Voltámos ao quarto e tentei forçar o cadeado com uma faca do pequeno-almoço. Depois de alguns minutos de luta, o cadeado cedeu com um estalo seco. Dentro da caixa havia cartas antigas, recortes de jornais amarelados e uma pequena pistola enferrujada.

Li uma das cartas em voz alta:

“Álvaro,
Se alguém algum dia encontrar isto, saberá que nunca foi acidente. O segredo do quarto 12 deve morrer connosco. Não posso viver com este peso. — António”

As mãos tremiam-me tanto que quase deixei cair a carta. Madalena olhava para mim em choque.

— O teu avô… ele matou alguém aqui?

— Não sei… — respondi, mas no fundo já suspeitava da verdade. Lembrei-me das discussões entre o meu pai e o Sr. Álvaro quando eu era criança, sempre sobre dinheiro e ameaças veladas.

De repente ouvimos passos no corredor. Alguém batia à porta com força.

— Meninas! Está tudo bem aí dentro? — Era o Sr. Álvaro.

Escondemos rapidamente a caixa e subimos as escadas do alçapão, fechando-o atrás de nós. Abri a porta com um sorriso forçado.

— Está tudo bem, só ouvimos um barulho estranho — disse eu.

O Sr. Álvaro olhou-nos fixamente, os olhos escuros cheios de desconfiança.

— Espero que estejam a gostar da estadia… O pequeno-almoço já está servido lá fora.

Assim que ele se afastou, Madalena agarrou-me pelo braço.

— Inês, temos de ir à polícia!

Mas eu sabia que não era assim tão simples. A minha família estava envolvida nisto até ao pescoço. Se denunciasse o Sr. Álvaro, estaria também a denunciar o meu avô — e talvez até o meu pai.

Passámos o resto da manhã em silêncio, cada uma perdida nos seus pensamentos. Quando finalmente voltámos para Lisboa, levei comigo a caixa e as cartas.

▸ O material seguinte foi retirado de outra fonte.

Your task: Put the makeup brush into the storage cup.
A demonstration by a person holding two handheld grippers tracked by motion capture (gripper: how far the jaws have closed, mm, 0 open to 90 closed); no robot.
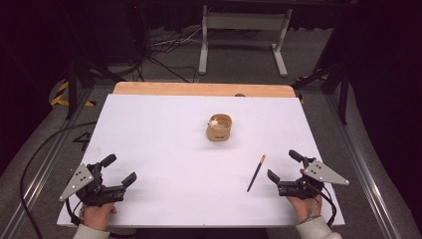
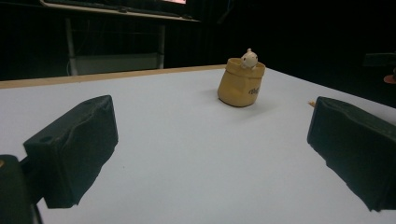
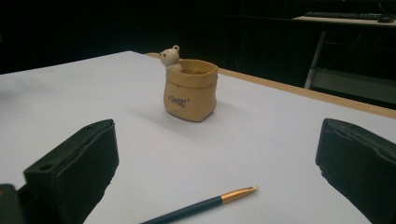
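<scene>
Pen holder [image 1: 219, 128], tan sack-shaped pot with a small bear figure [image 1: 213, 123] on its rim, stands upright mid-bench [image 1: 164, 149]. Pen [image 1: 256, 173] lies flat, nearer the person and right of the holder, well apart from it. Left gripper [image 1: 121, 169] and right gripper [image 1: 282, 164]: jaws wide apart, holding nothing. Judgement: pen light, stiff, thin, likely slippery; pinch mid-barrel. Holder looks ceramic, fragile.
</scene>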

Durante semanas não consegui dormir. O peso daquele segredo era insuportável. Confrontei o meu pai numa noite chuvosa na nossa cozinha:

— Pai… quem era o homem da fotografia?

Ele ficou pálido como nunca o tinha visto antes.

— Onde encontraste isso?

— No motel… no quarto 12.

Ele sentou-se à mesa e passou as mãos pelo rosto.

— O teu avô… ele não era mau homem, Inês. Mas naquela noite… houve uma discussão por causa de dinheiro roubado ao patrão dele. O homem ameaçou denunciar o teu avô à polícia… E depois desapareceu. Nunca mais ninguém falou nisso.

As lágrimas corriam-lhe pelo rosto enrugado.

— Sempre pensei que tinha sido um acidente… mas agora já não sei.

Fiquei ali sentada em silêncio, sentindo-me traída por todos os lados: pela família, pelo passado e até por mim própria por querer saber demais.

Hoje olho para trás e pergunto-me se teria sido melhor nunca ter aberto aquele alçapão. Mas também sei que há verdades que precisam de ser conhecidas — mesmo que nos destruam por dentro.

E vocês? Já sentiram que descobrir a verdade pode ser mais doloroso do que viver na ignorância? Será que devemos sempre abrir todas as portas do nosso passado?